Turnovers of analyzed mutants increased by 4-fold at pH 7.0 but only 1.5-fold at pH 6.0. This clearly reflects modifications of the pH range of activity that became less stringent for the mutants than for the WT enzyme. This has been previously observed for the directed evolution of Thermotoga neapolitana xylose isomerase, where the authors showed a significantly increased specific activity on glucose over the entire active pH range for isolated mutants (Sripradundh et al., 2003). Independent of pH, turnovers remained higher at 90°C than at 37°C, showing that these mutant enzymes retained a significant thermoactive character.

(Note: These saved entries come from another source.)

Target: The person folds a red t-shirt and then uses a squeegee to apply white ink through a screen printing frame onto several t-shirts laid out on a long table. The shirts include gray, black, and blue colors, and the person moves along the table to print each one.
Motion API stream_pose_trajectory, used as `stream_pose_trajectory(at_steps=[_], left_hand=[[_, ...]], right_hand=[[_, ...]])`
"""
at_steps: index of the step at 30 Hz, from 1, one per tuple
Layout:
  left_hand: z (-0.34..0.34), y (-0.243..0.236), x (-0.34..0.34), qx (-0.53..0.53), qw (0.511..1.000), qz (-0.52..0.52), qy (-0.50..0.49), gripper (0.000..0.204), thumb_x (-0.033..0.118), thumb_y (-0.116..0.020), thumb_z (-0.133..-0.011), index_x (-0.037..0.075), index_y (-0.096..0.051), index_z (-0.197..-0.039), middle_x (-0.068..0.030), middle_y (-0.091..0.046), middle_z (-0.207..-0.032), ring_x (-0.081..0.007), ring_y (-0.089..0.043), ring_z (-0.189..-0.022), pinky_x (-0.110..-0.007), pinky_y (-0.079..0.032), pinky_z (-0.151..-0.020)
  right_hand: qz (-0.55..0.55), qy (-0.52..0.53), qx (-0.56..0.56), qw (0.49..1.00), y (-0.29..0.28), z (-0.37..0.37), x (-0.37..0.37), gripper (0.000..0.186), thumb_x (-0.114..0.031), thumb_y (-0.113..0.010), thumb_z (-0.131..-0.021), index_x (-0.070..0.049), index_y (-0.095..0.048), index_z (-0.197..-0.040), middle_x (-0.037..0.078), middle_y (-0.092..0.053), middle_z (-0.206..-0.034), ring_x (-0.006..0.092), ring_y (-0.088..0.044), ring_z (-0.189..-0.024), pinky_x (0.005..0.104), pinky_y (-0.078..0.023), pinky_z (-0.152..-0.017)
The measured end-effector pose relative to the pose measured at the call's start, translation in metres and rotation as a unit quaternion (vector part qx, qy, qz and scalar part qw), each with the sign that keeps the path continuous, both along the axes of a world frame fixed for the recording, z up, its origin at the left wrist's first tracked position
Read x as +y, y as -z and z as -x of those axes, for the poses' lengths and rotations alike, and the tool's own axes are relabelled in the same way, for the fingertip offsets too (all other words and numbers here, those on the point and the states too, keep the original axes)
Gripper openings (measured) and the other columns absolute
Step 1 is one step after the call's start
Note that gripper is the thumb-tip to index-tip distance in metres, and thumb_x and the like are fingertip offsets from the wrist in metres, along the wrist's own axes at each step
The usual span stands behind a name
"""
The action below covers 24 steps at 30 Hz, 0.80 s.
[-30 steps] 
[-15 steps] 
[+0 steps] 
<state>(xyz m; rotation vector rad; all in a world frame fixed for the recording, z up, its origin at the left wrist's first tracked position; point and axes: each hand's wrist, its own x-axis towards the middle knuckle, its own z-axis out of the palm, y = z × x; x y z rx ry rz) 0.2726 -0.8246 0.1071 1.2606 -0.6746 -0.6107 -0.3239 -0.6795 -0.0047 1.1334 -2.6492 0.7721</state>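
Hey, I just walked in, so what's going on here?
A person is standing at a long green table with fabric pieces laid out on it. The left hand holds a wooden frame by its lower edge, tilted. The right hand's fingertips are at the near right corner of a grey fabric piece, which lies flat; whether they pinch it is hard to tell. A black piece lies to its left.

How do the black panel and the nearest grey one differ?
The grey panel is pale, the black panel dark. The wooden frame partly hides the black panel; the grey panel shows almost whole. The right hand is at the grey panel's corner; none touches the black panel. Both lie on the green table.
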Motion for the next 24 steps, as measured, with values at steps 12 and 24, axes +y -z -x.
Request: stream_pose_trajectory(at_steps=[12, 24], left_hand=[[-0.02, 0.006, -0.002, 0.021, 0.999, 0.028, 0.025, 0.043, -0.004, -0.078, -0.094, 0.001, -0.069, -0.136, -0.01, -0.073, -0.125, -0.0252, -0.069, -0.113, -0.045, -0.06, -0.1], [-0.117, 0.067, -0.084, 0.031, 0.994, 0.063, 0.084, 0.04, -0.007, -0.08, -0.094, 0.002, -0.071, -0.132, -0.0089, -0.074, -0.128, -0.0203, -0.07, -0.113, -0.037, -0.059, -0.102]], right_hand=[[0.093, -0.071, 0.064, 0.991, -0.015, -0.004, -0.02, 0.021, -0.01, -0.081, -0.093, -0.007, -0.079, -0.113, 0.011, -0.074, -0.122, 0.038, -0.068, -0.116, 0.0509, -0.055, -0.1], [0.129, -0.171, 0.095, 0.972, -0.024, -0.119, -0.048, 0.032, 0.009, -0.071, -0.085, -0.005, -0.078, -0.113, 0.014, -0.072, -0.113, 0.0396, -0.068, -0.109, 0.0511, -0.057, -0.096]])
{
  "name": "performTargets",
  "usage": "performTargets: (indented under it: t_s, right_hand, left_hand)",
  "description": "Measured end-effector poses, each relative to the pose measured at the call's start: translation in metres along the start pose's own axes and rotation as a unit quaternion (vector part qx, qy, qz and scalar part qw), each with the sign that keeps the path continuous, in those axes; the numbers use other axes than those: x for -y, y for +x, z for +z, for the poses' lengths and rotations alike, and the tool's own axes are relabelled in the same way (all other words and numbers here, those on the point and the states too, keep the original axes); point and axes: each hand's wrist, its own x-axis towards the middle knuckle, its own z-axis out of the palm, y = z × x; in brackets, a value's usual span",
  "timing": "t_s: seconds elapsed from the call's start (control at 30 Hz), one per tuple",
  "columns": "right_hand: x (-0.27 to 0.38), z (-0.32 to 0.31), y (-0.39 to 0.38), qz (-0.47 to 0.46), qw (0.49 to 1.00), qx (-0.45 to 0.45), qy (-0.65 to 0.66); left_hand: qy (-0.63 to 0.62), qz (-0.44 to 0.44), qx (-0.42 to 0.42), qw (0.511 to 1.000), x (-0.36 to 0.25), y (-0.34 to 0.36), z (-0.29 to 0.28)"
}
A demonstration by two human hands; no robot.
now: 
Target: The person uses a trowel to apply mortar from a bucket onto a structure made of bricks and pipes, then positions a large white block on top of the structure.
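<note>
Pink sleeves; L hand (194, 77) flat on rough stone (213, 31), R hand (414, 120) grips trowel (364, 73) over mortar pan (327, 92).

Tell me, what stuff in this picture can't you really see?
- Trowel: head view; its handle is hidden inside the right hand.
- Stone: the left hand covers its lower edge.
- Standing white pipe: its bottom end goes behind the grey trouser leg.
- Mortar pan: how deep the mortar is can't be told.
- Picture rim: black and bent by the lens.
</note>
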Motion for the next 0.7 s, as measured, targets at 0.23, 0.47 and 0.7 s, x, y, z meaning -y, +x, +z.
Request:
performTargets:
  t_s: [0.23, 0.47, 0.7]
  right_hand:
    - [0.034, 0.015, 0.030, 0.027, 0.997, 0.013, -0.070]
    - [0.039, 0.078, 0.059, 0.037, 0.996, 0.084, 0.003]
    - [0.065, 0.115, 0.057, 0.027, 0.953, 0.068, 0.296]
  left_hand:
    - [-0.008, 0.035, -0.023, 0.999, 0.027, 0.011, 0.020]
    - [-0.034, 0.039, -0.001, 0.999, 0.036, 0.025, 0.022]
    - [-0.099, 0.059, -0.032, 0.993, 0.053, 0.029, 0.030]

Two parameters important for WT activity (pH and temperature) were modified during the selection assay. We measured 35 and 100% increases in hydrolytic activity at pH 7.0 for B9 and B12, whereas the hydrolytic activity of the three isolated mutants was doubled at 37°C. This suggests that, for these mutants, both neutral pH and low temperature adaptations were obtained under these conditions.
Thermostability was not preserved for the isolated mutant proteins. However, residual hydrolytic activities at 90°C for B9 and B12 were at the level of the WT enzyme on the time scale of the experiments. Furthermore, the apparently reduced activity of the B7 mutant reflected its dramatically reduced stability at high temperatures (t1/2 = 21 min, at 90°C).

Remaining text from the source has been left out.